** What is being asked **
Each line that includes "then" must be copied from the records.

··········

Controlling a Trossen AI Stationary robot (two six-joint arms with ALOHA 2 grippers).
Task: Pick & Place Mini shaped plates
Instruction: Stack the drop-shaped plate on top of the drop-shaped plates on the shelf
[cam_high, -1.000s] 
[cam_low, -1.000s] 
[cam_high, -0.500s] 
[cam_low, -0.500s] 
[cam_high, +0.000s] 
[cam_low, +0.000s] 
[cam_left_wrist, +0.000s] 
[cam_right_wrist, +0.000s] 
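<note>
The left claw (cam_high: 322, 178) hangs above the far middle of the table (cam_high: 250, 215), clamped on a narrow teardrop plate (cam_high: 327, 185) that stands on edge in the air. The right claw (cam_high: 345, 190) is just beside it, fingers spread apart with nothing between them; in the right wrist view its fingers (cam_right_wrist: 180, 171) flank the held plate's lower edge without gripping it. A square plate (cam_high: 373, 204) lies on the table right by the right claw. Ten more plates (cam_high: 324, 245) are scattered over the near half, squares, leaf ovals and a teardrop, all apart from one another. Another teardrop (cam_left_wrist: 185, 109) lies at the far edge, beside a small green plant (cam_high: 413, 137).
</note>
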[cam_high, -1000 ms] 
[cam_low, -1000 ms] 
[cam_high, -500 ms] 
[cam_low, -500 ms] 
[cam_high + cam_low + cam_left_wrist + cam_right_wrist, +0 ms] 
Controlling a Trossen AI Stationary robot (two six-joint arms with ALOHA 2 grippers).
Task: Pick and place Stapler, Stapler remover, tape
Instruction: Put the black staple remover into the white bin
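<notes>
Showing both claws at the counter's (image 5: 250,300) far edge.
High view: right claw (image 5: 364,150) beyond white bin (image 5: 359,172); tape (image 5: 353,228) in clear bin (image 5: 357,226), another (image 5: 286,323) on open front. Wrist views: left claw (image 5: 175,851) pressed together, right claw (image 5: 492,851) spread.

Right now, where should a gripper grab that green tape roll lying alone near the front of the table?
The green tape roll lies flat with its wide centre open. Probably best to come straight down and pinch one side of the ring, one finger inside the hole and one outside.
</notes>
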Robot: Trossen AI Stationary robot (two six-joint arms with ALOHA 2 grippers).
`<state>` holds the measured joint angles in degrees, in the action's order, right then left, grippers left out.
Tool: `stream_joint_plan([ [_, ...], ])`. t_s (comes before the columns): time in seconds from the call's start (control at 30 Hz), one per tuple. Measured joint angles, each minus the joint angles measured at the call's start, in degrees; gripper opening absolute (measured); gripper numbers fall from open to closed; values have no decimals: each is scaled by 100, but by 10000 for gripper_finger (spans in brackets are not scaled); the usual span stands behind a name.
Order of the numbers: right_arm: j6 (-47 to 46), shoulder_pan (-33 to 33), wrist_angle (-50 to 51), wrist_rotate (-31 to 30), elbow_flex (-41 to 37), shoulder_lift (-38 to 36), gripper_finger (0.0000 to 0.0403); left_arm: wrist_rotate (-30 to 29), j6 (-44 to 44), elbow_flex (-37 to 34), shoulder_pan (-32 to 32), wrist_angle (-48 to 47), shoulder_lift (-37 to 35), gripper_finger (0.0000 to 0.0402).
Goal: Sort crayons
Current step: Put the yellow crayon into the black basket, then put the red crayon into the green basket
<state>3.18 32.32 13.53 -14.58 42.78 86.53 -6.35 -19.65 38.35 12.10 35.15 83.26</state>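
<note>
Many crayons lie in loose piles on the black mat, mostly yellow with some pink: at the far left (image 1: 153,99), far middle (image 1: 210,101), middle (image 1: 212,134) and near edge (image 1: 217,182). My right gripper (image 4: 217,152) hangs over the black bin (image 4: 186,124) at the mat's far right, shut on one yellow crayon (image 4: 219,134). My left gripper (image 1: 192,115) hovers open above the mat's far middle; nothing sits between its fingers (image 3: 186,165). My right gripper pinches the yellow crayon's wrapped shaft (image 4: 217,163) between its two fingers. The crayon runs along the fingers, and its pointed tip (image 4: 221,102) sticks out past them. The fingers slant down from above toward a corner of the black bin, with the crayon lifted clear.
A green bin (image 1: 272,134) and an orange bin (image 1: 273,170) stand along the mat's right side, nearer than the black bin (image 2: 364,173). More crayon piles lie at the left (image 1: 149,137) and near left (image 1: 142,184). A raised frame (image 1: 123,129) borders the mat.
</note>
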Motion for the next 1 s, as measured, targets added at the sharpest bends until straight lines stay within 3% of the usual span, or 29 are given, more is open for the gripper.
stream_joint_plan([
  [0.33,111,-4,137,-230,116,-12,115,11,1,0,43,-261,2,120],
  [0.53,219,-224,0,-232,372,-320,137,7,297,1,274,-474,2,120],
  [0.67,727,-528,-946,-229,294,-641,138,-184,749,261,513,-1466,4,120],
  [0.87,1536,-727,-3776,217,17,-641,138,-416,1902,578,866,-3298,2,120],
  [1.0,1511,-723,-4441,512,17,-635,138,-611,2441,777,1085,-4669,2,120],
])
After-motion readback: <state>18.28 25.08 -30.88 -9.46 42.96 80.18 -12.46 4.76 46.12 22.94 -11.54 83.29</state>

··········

** Answer area **
`<state>` holds the measured joint angles in degrees, in the action's order, right then left, grippers left out.
Current step: Put the yellow crayon into the black basket, then put the red crayon into the green basket

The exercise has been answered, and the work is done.